[Dataset items]

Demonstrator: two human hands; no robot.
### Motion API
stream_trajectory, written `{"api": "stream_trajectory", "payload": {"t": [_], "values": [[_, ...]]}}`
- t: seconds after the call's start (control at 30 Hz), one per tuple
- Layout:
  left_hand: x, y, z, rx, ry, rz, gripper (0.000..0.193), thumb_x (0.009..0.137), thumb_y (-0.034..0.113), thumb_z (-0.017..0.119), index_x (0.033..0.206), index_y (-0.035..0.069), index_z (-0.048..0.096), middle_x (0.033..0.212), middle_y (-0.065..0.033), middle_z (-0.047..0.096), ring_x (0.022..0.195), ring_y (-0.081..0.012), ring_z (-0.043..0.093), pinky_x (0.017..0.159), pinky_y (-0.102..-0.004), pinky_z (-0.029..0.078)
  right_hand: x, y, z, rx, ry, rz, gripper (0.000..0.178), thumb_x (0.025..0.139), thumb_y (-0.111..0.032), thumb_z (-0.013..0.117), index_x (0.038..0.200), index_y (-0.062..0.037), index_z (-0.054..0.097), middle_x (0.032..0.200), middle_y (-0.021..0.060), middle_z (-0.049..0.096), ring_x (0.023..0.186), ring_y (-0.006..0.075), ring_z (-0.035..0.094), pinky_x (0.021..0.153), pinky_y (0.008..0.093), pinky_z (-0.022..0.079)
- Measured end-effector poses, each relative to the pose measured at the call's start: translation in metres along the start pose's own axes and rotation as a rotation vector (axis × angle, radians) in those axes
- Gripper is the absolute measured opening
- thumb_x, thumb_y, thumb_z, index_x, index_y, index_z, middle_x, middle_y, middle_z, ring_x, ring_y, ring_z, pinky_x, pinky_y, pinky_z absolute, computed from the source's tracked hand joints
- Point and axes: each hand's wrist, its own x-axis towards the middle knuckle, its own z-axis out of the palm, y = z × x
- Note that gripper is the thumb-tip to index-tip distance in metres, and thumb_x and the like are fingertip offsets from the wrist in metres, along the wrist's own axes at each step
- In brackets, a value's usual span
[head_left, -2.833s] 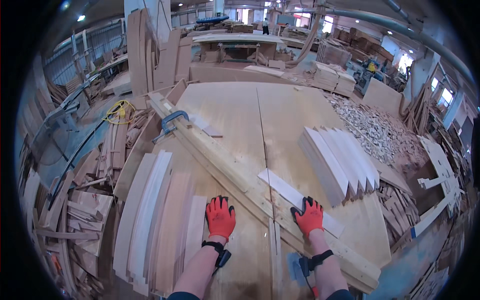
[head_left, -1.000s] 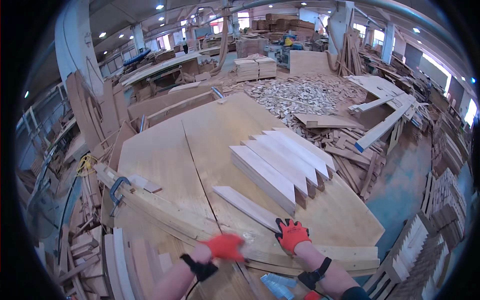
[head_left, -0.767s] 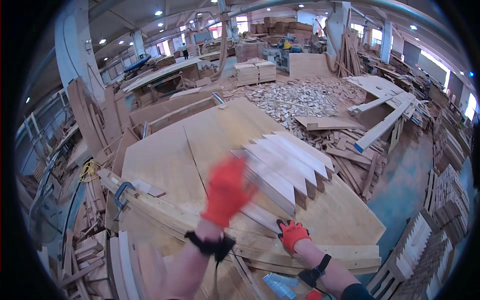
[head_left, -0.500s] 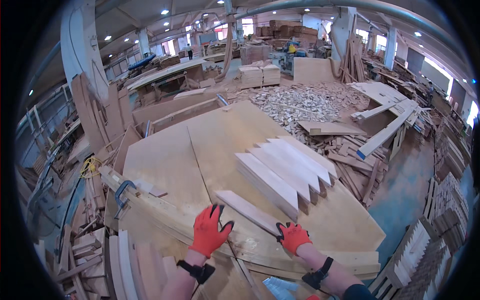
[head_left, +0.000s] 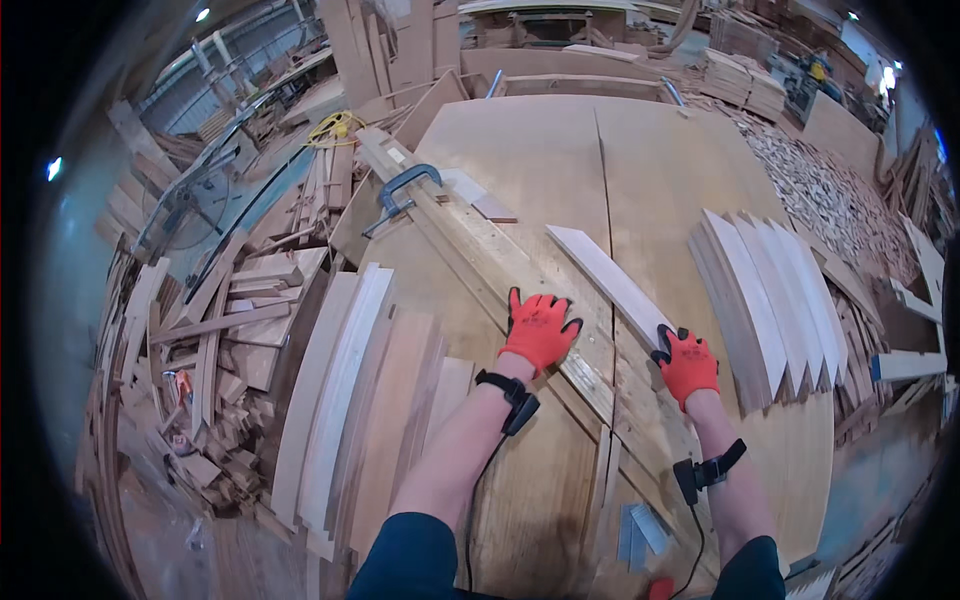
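Both my hands wear red gloves with black fingertips. My left hand (head_left: pixel 540 330) rests on a long wooden rail (head_left: pixel 490 250), fingers spread and nothing in them. To its right, my right hand (head_left: pixel 688 365) has its thumb and fingers at the near end of a pale wooden slat (head_left: pixel 610 280). The slat lies slantwise on the plywood tabletop (head_left: pixel 700 180), and its far end is cut at an angle. Right of that hand is a stack of similar slats (head_left: pixel 765 310) with pointed ends. A blue-grey C-clamp (head_left: pixel 408 190) sits over the rail's far part.
Several long boards (head_left: pixel 340 400) stand at the near left, beside a heap of wood offcuts (head_left: pixel 240 350). Small metal plates (head_left: pixel 640 530) lie near the front. Two angled offcuts (head_left: pixel 480 195) rest by the clamp. A pile of scraps (head_left: pixel 820 190) covers the floor at the far right.
The view has turned left and down. My left hand has come down onto the rail, while my right hand stays at the slat's near end.
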Motion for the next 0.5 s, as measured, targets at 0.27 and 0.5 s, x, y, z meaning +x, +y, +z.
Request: {"api": "stream_trajectory", "payload": {"t": [0.27,0.5], "values": [[0.035,-0.012,0.021,-0.054,0.106,-0.055,0.052,0.093,0.038,0.061,0.139,0.013,0.056,0.151,-0.0144,0.049,0.141,-0.0302,0.042,0.119,-0.0522,0.026,0.034,-0.041,0.012,0.011,-0.006,-0.222,0.048,0.09,-0.031,0.07,0.137,-0.0235,0.061,0.141,0.0146,0.054,0.12,0.0373,0.057,0.097,0.046,0.053],[0.035,-0.008,0.024,0.0,0.104,-0.057,0.047,0.093,0.032,0.06,0.135,0.012,0.06,0.148,-0.0102,0.053,0.14,-0.0318,0.043,0.118,-0.0515,0.028,0.052,-0.062,0.022,0.119,-0.025,-0.247,0.044,0.094,-0.029,0.064,0.136,-0.0192,0.06,0.14,0.015,0.055,0.125,0.0365,0.055,0.1,0.0475,0.052]]}}
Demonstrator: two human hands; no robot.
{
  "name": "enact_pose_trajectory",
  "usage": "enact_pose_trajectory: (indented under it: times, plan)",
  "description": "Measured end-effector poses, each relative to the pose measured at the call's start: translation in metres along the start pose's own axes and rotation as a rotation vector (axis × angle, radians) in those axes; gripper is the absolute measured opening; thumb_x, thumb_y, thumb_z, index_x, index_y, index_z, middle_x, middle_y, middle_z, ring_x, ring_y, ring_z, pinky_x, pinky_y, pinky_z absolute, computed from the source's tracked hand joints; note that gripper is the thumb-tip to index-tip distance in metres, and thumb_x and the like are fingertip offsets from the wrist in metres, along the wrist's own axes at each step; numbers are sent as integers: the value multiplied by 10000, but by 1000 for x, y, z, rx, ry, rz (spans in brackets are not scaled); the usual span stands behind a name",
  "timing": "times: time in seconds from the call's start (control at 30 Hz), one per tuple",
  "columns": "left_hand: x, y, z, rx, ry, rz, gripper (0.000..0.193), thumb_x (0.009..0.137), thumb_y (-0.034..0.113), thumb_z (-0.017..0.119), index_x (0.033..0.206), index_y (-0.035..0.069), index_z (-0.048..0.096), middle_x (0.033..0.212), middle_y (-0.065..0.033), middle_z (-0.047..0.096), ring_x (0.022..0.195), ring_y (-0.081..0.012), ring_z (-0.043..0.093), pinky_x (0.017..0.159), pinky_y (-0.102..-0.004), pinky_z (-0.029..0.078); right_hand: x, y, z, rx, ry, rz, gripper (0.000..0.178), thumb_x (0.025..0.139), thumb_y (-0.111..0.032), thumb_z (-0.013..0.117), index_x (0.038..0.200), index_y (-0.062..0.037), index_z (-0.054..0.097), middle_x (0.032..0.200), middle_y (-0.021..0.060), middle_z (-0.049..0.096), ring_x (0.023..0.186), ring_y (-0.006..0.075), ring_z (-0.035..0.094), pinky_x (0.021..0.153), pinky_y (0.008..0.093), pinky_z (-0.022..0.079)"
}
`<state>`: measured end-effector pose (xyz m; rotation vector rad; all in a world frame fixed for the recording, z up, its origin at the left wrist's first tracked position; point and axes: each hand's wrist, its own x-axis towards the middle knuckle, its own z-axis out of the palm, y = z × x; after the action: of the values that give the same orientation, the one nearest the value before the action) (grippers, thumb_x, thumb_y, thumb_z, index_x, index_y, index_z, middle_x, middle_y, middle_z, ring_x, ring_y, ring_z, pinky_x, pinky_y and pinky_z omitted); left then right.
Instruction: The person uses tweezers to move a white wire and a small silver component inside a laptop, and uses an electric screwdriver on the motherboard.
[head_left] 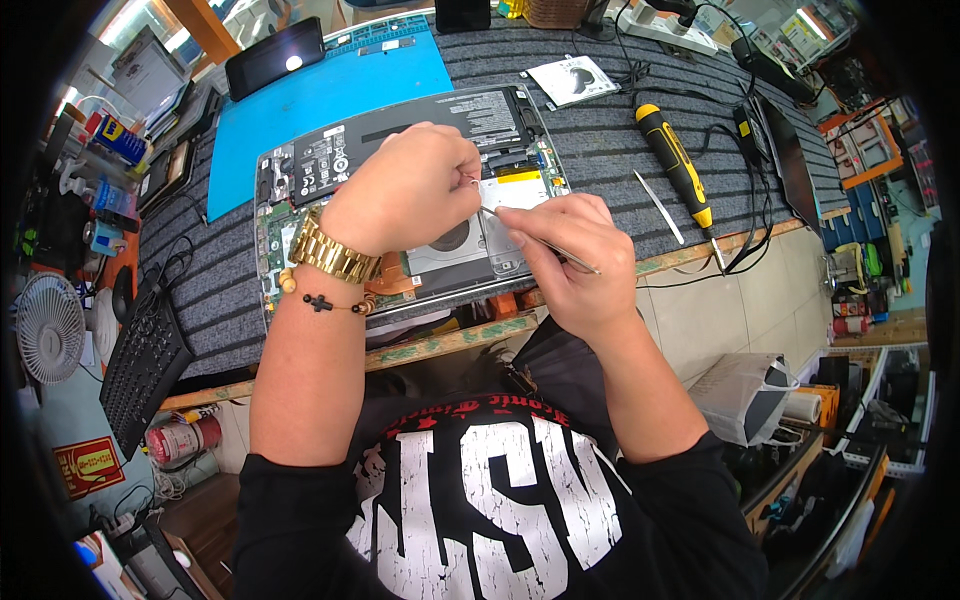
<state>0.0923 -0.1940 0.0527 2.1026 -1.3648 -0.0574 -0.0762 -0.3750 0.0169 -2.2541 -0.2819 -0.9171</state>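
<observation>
An opened laptop (pixel 470 285) lies on the striped grey mat with its inner parts exposed. Its flat black battery (pixel 400 124) shows along the far side. My left hand (pixel 415 185) is over the laptop's middle with its fingers curled into a pinch; what they hold, if anything, is too small to make out. Between the thumb and fingers of my right hand (pixel 585 255) is a thin metal tool (pixel 560 254) that looks like tweezers. The tool's tip points toward my left fingertips, above a silvery part (pixel 515 192) with a yellow strip. My left hand covers part of the laptop.
A yellow and black screwdriver (pixel 675 160) and a slim pale blade-like tool (pixel 658 207) lie to the right. Behind them is a bare hard drive (pixel 570 80). A blue work mat (pixel 270 125) with a phone (pixel 275 58) is at far left; a black keyboard (pixel 145 350) is nearer. Cables run along the right.
</observation>
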Motion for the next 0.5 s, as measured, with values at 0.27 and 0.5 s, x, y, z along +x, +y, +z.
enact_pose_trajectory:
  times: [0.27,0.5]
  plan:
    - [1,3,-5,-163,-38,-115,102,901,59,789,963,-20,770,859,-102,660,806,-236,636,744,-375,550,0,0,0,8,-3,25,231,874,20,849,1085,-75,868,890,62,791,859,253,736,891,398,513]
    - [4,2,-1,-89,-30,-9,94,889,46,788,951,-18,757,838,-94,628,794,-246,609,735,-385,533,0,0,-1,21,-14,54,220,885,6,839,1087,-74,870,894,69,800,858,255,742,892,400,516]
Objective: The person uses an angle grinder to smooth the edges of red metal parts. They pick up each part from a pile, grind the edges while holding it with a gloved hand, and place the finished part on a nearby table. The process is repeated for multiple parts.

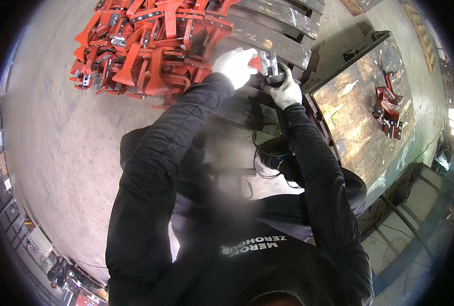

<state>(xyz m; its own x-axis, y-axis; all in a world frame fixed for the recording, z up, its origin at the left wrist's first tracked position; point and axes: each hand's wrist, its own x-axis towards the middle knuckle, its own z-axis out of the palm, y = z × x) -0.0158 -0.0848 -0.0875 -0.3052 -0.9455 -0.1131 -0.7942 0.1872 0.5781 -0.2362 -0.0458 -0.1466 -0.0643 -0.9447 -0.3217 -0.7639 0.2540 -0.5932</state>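
Note:
My left hand (235,66), in a white glove, is closed around a red metal part (256,64) with a bare silver metal block (269,63) at its end. Close to it on the right, my gloved right hand (286,93) is closed on a dark rounded object (275,80) that touches or nearly touches the lower end of the silver block. I cannot make out its kind, as the fingers cover much of it. Both hands are over a dark slatted wooden pallet (267,38).
A large heap of red metal parts (155,61) lies left of my hands. To the right, a worn wooden-topped table (346,112) carries several dark red parts (388,109). A black cable (260,160) loops near my right leg. Pale concrete floor (69,168) spreads at the left.

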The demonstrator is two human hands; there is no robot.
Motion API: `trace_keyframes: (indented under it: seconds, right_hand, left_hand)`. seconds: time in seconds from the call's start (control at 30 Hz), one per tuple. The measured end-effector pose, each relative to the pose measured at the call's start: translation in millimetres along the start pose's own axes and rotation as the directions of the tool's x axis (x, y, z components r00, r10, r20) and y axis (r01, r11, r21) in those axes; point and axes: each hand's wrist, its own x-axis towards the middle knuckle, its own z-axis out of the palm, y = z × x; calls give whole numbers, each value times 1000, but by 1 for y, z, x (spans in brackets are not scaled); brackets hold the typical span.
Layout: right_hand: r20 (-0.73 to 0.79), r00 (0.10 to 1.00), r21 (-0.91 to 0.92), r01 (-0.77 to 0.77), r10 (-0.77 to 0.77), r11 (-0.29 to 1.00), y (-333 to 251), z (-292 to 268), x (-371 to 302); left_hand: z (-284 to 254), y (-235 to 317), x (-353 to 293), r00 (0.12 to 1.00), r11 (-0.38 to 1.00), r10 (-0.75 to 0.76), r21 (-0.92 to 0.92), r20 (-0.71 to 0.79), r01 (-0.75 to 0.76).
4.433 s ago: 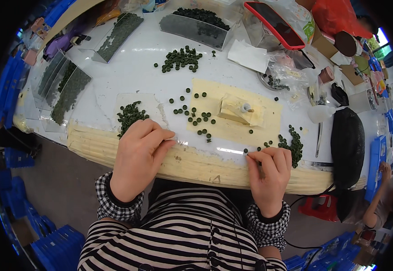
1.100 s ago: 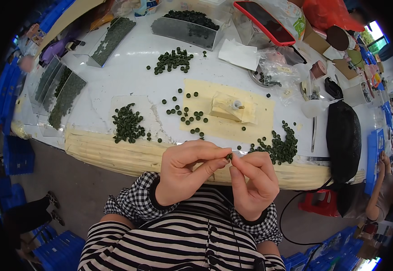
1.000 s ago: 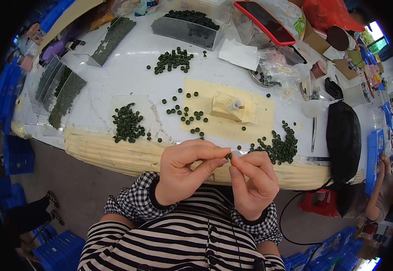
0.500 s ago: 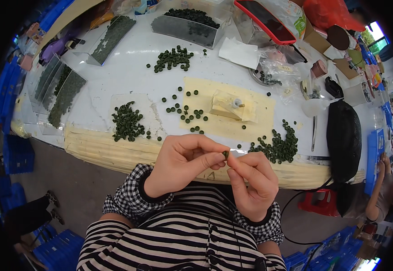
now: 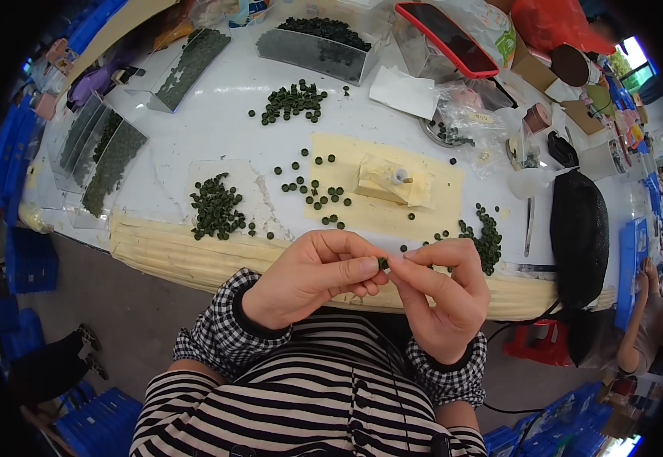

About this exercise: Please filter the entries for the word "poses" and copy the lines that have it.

Response area:
- Measured end-effector poses, each relative to the pose measured at the call's start: translation in metres along the start pose's own axes and rotation as a rotation vector (axis × angle, radians) in those axes
  "description": "Measured end-effector poses, each relative to the pose measured at the call's start: translation in metres along the start pose's own axes and rotation as a rotation vector (axis × angle, radians) in those axes; gripper is the absolute measured opening; thumb_x, thumb_y, thumb_z, index_x, index_y, index_z, middle_x, middle_y, middle_z, ring_x, ring_y, ring_z, pinky_x, pinky_y, pinky_z absolute, computed from the source's tracked hand joints; note that gripper is the thumb-tip to index-tip distance in metres, and thumb_x and the like are fingertip offsets from the wrist in metres, along the wrist's own axes at each step; numbers are sent as integers: the value multiplied by 10000, but by 1000 for x, y, z, rx, ry, rz (spans in brackets are not scaled); the usual span stands behind a name",

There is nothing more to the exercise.